São hipóteses de Extinção da fiança: decurso do prazo ou cumprimento da obrigação principal, moratória concedida ao devedor sem consentimento do fiador, ato do credor que torne impossível a sub-rogação do fiador em seus direitos e preferências (dar o exemplo de o credor abrir mão da fiança pignoratícia), dação em pagamento consentida pelo credor e retardamento do credor na execução (arts. 838 e 839).

A fiança prestada a pessoa jurídica, sendo que depois se altere o quadro social, gera o efeito de exonerar o fiador, dado o caráter intuitu personae do contrato.

A obrigação do fiador passa aos herdeiros, mas a responsabilidade da fiança se limita ao tempo decorrido até a morte do fiador, e não se pode exigir mais do limite da herança (art. 836).

As fianças mais comuns são para garantir o cumprimento de contratos bancários ou contratos de locação, sendo comum os termos “fiança bancária” e “fiança locatícia”.

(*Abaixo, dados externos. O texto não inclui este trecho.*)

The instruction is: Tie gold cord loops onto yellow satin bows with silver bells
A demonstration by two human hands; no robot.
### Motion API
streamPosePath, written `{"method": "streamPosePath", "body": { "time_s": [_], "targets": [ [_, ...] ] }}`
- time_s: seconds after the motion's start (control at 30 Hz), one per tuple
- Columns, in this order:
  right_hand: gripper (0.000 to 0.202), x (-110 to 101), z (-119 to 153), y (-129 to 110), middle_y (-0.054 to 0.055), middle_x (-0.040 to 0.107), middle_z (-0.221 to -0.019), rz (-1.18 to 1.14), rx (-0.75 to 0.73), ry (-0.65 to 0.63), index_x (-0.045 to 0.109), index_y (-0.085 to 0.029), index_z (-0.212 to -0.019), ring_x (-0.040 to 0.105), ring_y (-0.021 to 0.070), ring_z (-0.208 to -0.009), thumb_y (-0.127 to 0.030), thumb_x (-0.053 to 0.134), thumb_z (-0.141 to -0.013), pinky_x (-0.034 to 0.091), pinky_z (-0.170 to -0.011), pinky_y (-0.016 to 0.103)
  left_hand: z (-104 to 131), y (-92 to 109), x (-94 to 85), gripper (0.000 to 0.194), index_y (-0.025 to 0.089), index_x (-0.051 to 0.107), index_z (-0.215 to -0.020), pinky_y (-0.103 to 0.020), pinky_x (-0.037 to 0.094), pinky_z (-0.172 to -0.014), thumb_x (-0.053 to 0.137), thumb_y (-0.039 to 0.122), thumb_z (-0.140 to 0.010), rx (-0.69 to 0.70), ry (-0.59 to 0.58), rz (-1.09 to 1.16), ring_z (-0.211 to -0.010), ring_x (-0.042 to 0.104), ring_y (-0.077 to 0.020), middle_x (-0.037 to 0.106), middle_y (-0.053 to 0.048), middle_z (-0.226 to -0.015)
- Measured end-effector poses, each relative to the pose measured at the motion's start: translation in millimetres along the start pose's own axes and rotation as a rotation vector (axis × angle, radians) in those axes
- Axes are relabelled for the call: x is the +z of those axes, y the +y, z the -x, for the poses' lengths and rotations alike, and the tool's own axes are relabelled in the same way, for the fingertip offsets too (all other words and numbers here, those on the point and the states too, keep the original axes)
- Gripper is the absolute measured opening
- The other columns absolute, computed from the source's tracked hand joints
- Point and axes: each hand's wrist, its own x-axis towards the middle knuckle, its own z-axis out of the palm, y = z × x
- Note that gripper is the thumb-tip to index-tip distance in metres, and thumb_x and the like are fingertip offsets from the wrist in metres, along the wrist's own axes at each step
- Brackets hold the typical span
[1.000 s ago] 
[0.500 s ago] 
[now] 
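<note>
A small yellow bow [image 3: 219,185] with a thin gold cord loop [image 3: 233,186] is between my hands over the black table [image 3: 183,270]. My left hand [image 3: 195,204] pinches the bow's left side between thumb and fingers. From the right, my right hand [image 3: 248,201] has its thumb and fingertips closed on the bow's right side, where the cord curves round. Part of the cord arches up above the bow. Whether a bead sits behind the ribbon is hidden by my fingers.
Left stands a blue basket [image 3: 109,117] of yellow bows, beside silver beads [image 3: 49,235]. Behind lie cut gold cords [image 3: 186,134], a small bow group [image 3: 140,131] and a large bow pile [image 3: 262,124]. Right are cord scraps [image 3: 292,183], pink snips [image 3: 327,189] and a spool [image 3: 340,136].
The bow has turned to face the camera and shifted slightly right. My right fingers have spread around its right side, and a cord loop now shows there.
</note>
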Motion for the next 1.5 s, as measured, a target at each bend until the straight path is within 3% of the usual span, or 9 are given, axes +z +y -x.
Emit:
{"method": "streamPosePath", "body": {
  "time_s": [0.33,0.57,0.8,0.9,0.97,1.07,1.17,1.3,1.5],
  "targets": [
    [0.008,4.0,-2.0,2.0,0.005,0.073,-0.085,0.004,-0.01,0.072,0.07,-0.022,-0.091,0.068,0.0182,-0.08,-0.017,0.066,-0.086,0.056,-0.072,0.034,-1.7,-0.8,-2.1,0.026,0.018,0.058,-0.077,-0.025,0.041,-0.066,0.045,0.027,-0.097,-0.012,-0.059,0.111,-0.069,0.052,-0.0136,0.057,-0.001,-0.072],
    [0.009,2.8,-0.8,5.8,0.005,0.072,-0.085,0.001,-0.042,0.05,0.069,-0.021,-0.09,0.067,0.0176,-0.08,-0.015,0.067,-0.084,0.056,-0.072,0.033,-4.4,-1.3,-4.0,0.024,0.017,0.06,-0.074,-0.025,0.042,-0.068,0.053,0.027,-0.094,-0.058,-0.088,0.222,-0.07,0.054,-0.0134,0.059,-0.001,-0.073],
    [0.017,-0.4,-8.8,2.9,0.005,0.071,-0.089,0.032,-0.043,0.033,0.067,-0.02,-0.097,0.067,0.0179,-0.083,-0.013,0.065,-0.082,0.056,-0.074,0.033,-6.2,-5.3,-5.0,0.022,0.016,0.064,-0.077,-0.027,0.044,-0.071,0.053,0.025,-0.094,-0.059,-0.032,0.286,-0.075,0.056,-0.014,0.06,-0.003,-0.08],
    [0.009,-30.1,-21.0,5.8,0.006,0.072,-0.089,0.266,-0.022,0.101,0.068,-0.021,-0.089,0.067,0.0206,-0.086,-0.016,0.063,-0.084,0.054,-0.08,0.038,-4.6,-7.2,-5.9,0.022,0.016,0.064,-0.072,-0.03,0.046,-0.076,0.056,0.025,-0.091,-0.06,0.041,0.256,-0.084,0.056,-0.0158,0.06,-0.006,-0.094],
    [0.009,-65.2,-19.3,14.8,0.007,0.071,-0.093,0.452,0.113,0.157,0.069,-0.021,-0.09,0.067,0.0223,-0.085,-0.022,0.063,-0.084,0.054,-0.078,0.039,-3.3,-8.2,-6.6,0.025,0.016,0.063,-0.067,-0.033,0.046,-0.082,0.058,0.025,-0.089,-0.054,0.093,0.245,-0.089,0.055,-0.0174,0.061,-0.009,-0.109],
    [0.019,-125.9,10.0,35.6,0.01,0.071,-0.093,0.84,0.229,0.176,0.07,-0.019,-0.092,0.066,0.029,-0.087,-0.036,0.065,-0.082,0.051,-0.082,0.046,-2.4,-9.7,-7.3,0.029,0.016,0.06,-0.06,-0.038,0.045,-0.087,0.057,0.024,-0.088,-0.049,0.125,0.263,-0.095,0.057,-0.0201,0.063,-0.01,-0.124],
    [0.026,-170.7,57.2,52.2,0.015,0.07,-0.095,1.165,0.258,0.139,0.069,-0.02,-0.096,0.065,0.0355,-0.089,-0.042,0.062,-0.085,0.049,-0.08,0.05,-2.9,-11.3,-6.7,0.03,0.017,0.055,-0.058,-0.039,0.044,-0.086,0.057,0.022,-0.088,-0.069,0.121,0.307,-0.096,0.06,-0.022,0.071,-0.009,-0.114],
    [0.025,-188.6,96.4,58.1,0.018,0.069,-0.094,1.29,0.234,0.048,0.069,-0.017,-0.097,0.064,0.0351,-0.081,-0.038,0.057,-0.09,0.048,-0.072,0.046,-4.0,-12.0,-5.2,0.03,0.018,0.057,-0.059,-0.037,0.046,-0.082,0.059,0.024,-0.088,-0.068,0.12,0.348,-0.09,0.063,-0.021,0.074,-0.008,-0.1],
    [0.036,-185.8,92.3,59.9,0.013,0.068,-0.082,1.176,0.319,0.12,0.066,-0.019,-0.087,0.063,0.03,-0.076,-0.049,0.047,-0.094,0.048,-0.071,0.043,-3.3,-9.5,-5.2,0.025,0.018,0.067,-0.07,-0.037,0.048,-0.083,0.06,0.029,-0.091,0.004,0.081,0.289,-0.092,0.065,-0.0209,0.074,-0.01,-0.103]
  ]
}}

Por fim, importante pontuarmos que um dos principais temas referentes à fiança é, sem dúvida, no tocante ao alcance desta ao patrimônio do fiador, garantidor da dívida do devedor.

Segundo a Lei 8.009/90, permite-se a penhora do bem de família do fiador a fim de satisfazer a fiança concedida em contrato de locação. Ou seja, por tal dispositivo, na hipótese de o devedor se tornar inadimplente, deixando de arcar com os alugueres, seria o fiador acionado para realizar o devido pagamento ao credor e, caso não adimplisse com o débito, poderia ter seu único imóvel residencial penhorado.

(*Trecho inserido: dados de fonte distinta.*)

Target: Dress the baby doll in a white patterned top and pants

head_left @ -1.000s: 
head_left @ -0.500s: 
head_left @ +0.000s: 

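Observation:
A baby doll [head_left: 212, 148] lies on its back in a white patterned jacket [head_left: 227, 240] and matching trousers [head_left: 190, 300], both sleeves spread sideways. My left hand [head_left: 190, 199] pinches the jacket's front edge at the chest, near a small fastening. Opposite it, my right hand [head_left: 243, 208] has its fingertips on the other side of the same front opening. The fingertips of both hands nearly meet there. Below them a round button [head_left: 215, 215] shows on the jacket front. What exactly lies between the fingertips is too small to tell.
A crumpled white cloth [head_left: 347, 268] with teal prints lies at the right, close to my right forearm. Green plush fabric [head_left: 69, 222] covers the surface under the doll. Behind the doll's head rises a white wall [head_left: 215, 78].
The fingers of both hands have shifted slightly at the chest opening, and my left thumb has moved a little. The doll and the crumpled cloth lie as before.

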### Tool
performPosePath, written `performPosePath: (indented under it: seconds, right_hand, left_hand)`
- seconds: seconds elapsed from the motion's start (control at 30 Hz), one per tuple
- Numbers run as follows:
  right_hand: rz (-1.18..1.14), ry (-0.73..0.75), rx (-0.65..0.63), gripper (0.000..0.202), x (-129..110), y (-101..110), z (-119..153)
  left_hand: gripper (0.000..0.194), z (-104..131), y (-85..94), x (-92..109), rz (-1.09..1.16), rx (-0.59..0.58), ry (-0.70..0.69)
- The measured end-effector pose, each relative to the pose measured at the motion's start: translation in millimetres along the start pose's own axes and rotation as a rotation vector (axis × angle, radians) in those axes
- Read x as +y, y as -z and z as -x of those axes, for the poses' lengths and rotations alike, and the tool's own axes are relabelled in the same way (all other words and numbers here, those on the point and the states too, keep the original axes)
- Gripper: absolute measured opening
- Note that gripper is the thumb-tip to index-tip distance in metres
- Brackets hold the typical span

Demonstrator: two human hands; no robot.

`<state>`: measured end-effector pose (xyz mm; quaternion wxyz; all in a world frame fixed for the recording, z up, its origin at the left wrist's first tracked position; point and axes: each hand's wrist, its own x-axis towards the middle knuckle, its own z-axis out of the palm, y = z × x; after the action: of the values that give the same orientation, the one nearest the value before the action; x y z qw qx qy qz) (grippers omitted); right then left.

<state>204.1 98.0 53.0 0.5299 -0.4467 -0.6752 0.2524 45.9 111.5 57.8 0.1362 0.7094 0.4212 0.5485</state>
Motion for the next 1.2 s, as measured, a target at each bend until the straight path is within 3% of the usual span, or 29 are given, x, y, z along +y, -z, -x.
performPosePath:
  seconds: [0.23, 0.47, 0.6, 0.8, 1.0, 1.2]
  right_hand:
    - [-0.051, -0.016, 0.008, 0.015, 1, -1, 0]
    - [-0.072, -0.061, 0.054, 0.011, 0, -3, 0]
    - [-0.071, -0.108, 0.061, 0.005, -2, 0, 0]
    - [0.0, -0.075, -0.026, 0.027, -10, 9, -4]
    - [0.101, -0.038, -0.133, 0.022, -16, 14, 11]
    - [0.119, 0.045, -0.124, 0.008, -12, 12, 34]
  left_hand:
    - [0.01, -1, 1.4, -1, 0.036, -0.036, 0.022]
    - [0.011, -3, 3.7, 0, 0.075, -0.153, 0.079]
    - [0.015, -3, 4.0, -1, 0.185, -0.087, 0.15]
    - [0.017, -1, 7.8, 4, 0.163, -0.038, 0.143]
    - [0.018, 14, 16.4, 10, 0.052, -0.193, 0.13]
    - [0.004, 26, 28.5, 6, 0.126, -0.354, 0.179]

Tal medida tem sido aplicada há anos e, com isto, milhares de brasileiros que aceitaram, sem muito pensar, ser fiador, tiveram sua moradia penhorada.

Contudo, em junho de 2.018, por três votos a dois, o Supremo Tribunal Federal (RE 605.709/SP) considerou incompatível com o direito constitucional à moradia, a penhora do bem de família do fiador, dado como garantia de contrato de locação comercial, permanecendo possível a penhora em caso de contrato de locação residencial (entendimento este já pacificado).

 

Bibliografia

NEGRÃO, Theotonio; FONSECA, João Francisco da. Código de Processo Civil e legislação processual em vigor. 50 ed. São Paulo: Saraiva Educação, 2019.

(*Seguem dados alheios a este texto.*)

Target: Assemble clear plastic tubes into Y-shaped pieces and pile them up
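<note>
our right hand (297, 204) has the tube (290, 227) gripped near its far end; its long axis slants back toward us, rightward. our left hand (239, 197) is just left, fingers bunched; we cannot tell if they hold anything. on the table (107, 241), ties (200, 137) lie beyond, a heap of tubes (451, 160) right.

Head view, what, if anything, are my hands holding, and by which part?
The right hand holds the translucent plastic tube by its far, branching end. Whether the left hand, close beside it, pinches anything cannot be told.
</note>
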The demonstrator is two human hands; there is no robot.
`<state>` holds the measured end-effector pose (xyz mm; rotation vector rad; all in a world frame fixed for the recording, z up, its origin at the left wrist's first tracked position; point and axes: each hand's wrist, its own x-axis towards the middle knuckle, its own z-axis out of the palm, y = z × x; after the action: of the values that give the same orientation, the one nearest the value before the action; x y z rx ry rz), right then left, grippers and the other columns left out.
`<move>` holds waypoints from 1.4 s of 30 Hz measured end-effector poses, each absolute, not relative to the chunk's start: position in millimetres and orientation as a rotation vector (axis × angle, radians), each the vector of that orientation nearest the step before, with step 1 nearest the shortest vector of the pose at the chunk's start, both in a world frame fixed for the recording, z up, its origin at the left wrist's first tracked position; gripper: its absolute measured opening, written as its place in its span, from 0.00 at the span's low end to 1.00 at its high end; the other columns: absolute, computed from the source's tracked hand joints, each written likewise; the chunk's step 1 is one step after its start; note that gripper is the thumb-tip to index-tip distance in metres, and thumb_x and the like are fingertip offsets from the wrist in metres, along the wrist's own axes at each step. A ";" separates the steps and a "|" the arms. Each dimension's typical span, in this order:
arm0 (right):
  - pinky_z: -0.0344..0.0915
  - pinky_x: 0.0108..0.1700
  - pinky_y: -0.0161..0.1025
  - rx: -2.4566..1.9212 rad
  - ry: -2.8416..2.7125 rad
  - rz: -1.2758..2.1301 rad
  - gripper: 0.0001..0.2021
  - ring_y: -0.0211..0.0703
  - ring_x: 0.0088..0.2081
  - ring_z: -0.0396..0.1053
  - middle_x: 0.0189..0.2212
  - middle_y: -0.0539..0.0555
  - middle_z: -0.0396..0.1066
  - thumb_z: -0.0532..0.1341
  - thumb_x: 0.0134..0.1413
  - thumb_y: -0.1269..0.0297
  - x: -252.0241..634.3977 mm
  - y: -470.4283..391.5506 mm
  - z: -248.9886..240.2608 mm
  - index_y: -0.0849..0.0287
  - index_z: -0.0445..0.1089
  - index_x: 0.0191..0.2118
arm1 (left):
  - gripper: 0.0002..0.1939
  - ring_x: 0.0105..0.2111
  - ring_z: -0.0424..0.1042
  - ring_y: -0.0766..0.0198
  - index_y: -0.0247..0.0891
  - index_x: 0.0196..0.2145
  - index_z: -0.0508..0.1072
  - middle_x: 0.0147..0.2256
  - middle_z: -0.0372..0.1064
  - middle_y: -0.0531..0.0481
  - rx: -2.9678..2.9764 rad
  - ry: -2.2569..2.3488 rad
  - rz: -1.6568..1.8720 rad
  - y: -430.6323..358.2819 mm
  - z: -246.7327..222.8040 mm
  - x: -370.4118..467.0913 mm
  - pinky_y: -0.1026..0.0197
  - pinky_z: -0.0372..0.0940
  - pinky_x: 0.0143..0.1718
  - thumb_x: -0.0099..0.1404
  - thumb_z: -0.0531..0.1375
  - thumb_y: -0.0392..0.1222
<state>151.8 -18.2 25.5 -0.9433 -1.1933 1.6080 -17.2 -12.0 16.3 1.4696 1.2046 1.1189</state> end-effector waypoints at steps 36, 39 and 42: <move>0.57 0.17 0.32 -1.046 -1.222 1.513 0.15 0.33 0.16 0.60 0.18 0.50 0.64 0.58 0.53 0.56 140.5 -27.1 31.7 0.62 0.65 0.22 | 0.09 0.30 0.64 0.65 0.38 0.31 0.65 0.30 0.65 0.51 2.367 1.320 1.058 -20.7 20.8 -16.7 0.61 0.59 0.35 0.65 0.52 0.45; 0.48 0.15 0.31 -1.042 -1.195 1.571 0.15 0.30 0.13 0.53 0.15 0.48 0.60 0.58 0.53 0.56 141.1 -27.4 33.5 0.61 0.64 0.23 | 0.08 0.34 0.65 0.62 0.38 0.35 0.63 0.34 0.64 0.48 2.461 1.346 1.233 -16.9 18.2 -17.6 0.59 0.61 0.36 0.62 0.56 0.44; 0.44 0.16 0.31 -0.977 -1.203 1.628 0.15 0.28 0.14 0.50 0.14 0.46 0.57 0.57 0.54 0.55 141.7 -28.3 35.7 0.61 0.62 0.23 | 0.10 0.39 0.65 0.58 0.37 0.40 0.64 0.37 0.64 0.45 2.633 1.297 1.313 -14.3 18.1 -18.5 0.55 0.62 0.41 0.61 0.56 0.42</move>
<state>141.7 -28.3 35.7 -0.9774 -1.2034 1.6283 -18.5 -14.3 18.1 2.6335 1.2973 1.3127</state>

RODRIGUES, Silvio. Curso de Direito Civil. Dos contratos e das declarações unilaterais de vontade. São Paulo: Saraiva, 2008.

TARTUCE, Flávio. Manual de Direito Civil: Volume Único. 10.ed. São Paulo: Método, 2020

 

Escrito por ANDRÉ FURTADO DE OLIVEIRA e ELLEN STEFANY GONÇALVES GOMES.

 

[1] Código de Processo Civil e legislação processual em vigor. Theotonio Negrão, João Francisco N. da Fonseca – 50 ed. – São Paulo: Saraiva Educação, 2019.

[2] TARTUCE, Flávio. Manual de Direito Civil: Volume Único. 10.ed. São Paulo: Método, 2020, p. 812.

[3] STJ, REsp 1.798.924 – RS, rel. Min. Paulo de Tarso Sanseverino, DJe 21.05.2019.